Q and A with Rowe School Director Binod Sundararajan
Management Dean Kim Brooks interviews Binod Sundararajan about challenges for new graduates, today’s relevant research and how alumni can stay engaged
The Faculty of Management has had the good fortune of recruiting outstanding directors to lead each of our four Schools. Many of you will have met or heard from Binod Sundararajan, Interim Director of the Rowe School of Business. We think that Binod is our first racialized director of the School and I’m excited to be able to work with him in this unprecedented and historic time.
In my time with the Faculty I have greatly enjoyed getting to know Binod. He is one of the kindest and most open-hearted people know. I suspect that his students (including some of our alumni!) have benefited enormously from his generosity.
When we first planned this, I was hoping I could interview Binod in person over coffee. How times have changed! Instead, my interview with Binod was as virtual as your reading of it will be.
Kim: What makes being the director of the RSB exciting?
Binod: At the time of this interview, I’ve been on the job for three days and it is every bit what I had imagined and witnessed over the years. RSB has been through some challenges, not unlike what other business schools experience. Some are internal, some external, some involving a search for a clear identity and some aspirational.
Having been a part of the School for the last twelve years, I have been fortunate to work with some amazing people. Despite constraints, faculty show up for coaching students, serving on committees, making intellectual contributions in their respective fields, and helping us steadily make a name for ourselves. And, the students! Students are willing to participate in events and they add to the vibrancy and atmosphere of the Rowe.
It is a privilege to be selected for this role. While it will be a challenging year ahead, it will be exhilarating, too. And it will help move the needle a bit towards RSB’s aspirational goals.
Kim: What do you most hope for the graduates of the School’s programs?
Binod: First, I hope that every one of our graduates are safe and able to secure and maintain fruitful employment in their chosen fields. Second, that they get a chance to apply all the great tools, techniques, and concepts they learned at RSB in their work. Third, I’d like them to know that we are immensely proud of their achievements. We would like to showcase them on our website and continue to celebrate them, so stay in touch.
Kim: What do you think is the biggest challenge for graduates?
Binod: As the country slowly opens up, organizations will need to decide whether they will rehire people that got laid off or hire the new graduates. Ensuring that everyone finds meaningful work and that we are able to reopen our businesses and organizations effectively and safely are big challenges.
Kim: What are you researching and why does it matter?
Binod: I’ve got many projects, but here are three that that are especially relevant right now:
- COVID-19: Reputational Benefits of Effective Crisis Communication. I am leading a team of researchers (from RSB & the School of Public Admin) and three student research assistants to understand whether messages sent by the provincial and municipal governments (using multiple channels) were effective in helping Nova Scotia and Ontario flatten the curve.
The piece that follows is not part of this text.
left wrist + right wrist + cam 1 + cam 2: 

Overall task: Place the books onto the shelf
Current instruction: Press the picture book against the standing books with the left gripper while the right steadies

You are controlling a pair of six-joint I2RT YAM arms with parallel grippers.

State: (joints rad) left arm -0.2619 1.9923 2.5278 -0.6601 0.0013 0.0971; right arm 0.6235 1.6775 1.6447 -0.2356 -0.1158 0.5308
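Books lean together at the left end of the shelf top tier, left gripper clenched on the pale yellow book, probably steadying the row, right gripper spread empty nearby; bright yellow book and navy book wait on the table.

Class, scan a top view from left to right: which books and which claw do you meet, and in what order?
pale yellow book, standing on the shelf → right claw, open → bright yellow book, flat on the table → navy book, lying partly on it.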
- TAEC Model of Diversity for Organizational Effectiveness. A model to overcome the limitations of “inclusivity” and provide better and more relevant sensitivity training. My team and I are empirically testing a model of diversity in the workplace that recognizes the need for cognitive and emotional processing time. This approach is necessary to reduce microaggressive behaviour towards diverse co-workers and gaslighting to diminish or dismiss minority opinions in the workplace.
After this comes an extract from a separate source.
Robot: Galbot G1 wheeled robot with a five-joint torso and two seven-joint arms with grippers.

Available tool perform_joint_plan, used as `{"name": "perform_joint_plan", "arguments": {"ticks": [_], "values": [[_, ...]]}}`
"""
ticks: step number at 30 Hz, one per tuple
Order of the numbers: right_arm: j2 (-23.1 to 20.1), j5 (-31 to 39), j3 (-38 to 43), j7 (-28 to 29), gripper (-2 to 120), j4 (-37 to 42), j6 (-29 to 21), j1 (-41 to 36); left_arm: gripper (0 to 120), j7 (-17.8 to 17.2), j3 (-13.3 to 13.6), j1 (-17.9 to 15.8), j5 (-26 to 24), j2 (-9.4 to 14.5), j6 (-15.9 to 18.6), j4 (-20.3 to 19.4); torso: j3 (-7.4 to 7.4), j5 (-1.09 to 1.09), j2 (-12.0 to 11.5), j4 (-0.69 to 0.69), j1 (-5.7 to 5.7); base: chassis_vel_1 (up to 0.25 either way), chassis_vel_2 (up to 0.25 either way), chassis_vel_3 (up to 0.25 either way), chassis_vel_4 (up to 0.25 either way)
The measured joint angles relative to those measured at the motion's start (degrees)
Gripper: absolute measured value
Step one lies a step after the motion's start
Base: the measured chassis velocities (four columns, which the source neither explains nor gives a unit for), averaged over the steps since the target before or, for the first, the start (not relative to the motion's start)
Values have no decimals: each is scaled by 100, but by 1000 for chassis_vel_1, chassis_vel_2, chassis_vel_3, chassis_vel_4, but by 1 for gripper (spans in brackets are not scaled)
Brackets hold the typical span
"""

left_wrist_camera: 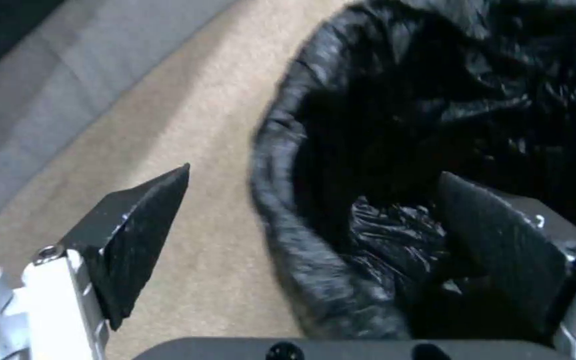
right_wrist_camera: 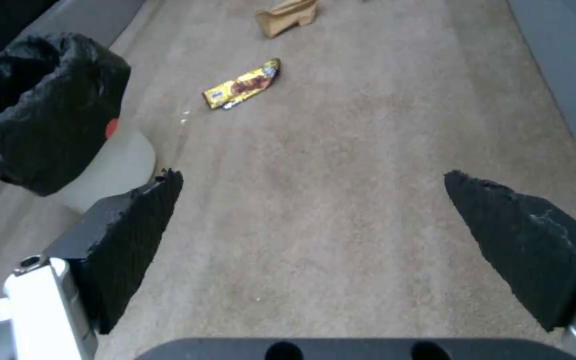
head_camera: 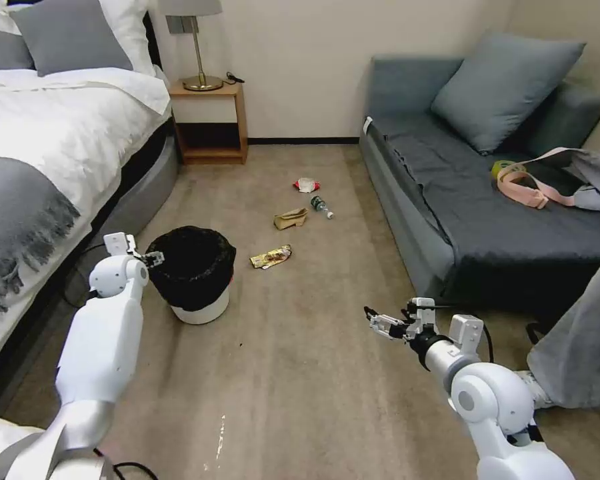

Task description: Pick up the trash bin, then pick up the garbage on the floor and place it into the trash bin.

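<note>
The trash bin (head_camera: 192, 275), white with a black bag over its rim, stands on the floor beside the bed. My left gripper (head_camera: 155, 259) is open at its left rim. In the left wrist view the left gripper (left_wrist_camera: 315, 175) straddles the bin's rim (left_wrist_camera: 281, 200), with one finger (left_wrist_camera: 135, 235) outside and the other inside the bag. The garbage lies beyond the bin: a yellow wrapper (head_camera: 271, 257), a brown paper bag (head_camera: 291, 218), a small bottle (head_camera: 322, 207) and a red-and-white packet (head_camera: 306, 185). My right gripper (head_camera: 380, 323) hangs open above bare floor, and the right gripper (right_wrist_camera: 313, 175) holds nothing. Ahead of it lie the wrapper (right_wrist_camera: 241, 85) and the bin (right_wrist_camera: 41, 110).
The bed (head_camera: 47, 153) borders the left, with a nightstand (head_camera: 210, 123) and lamp at the back. A grey sofa (head_camera: 487, 200) on the right carries a yellow tape roll with pink strap (head_camera: 507, 172). A person's leg (head_camera: 573, 347) is at the right edge. Open carpet lies between the two arms.
</note>
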Motion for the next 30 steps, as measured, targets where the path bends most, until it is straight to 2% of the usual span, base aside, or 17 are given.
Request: {"name": "perform_joint_plan", "arguments": {"ticks": [7,13,18,21,23,27,28,30], "values": [[4,-32,-58,-12,100,-62,1,41,99,85,-4,-241,384,-180,-59,496,0,0,0,-1,0,0,0,0,0],[-8,-31,-97,-15,100,-121,2,91,99,155,-47,-244,610,-167,-20,627,0,0,0,0,0,0,0,0,0],[-1,-9,-188,-15,100,-115,2,110,99,347,-98,-210,814,-132,-20,763,0,0,0,0,0,0,0,0,0],[5,137,-249,-6,100,32,2,78,87,588,-108,-182,979,-72,9,811,0,0,0,1,0,0,0,0,0],[7,159,-254,-3,100,55,2,73,84,602,-111,-185,982,-71,15,824,0,1,0,1,0,0,0,0,0],[24,277,-311,5,100,209,2,37,64,643,-135,-198,980,-84,49,916,0,0,0,0,0,0,0,0,0],[24,277,-311,5,100,209,2,37,64,643,-135,-198,980,-84,49,916,0,0,0,0,0,0,0,0,0],[33,279,-340,6,100,215,2,9,55,647,-147,-146,958,-89,47,902,-1,1,0,0,0,0,0,0,0]]}}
- ConnecT Framework for eLeadership & Virtual Teams. This consultancy is based on SSHRC-funded research and revolves around a framework of how leaders can use cultural sensitivity and effective communication to navigate organizational complexities and conflicts to motivate their virtual teams, to stay on task, adhere to timelines and manage technology to achieve organizational goals.
Kim: How can alumni stay engaged?
Binod: Alumni will and do stay engaged! We already bring many into our classrooms as guest speakers, coaches, and judges for our case competitions. Alumni can be mentors (many already are). It’s great to pair alumni with student groups that have similar interests.